- What to do -
Transcribe only what runs from the line containing "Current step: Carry" through the end of the listing, line for line and exactly, and omit the pictures.

- Provided material -
——————

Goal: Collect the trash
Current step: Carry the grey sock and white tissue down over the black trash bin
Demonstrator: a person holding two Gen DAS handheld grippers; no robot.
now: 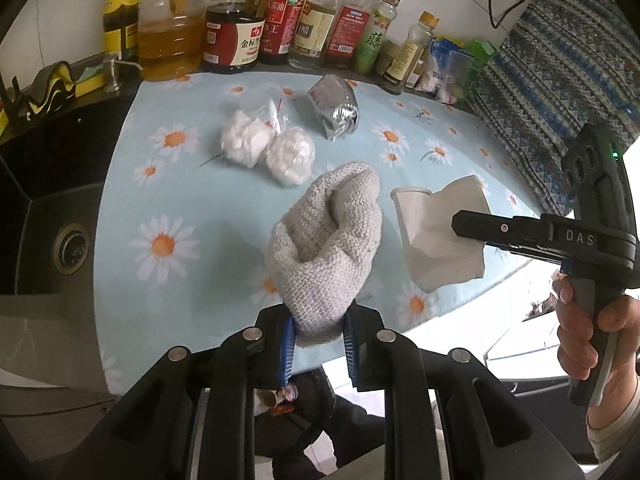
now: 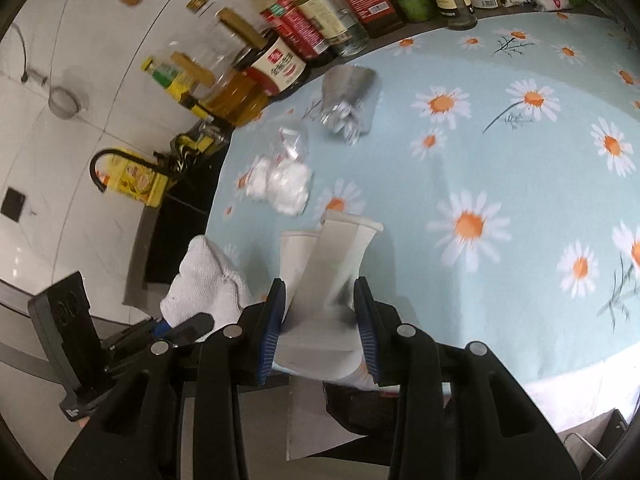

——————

- Task output -
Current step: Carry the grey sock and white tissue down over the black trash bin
Demonstrator: a person holding two Gen DAS handheld grippers; no robot.
now: 
now: 

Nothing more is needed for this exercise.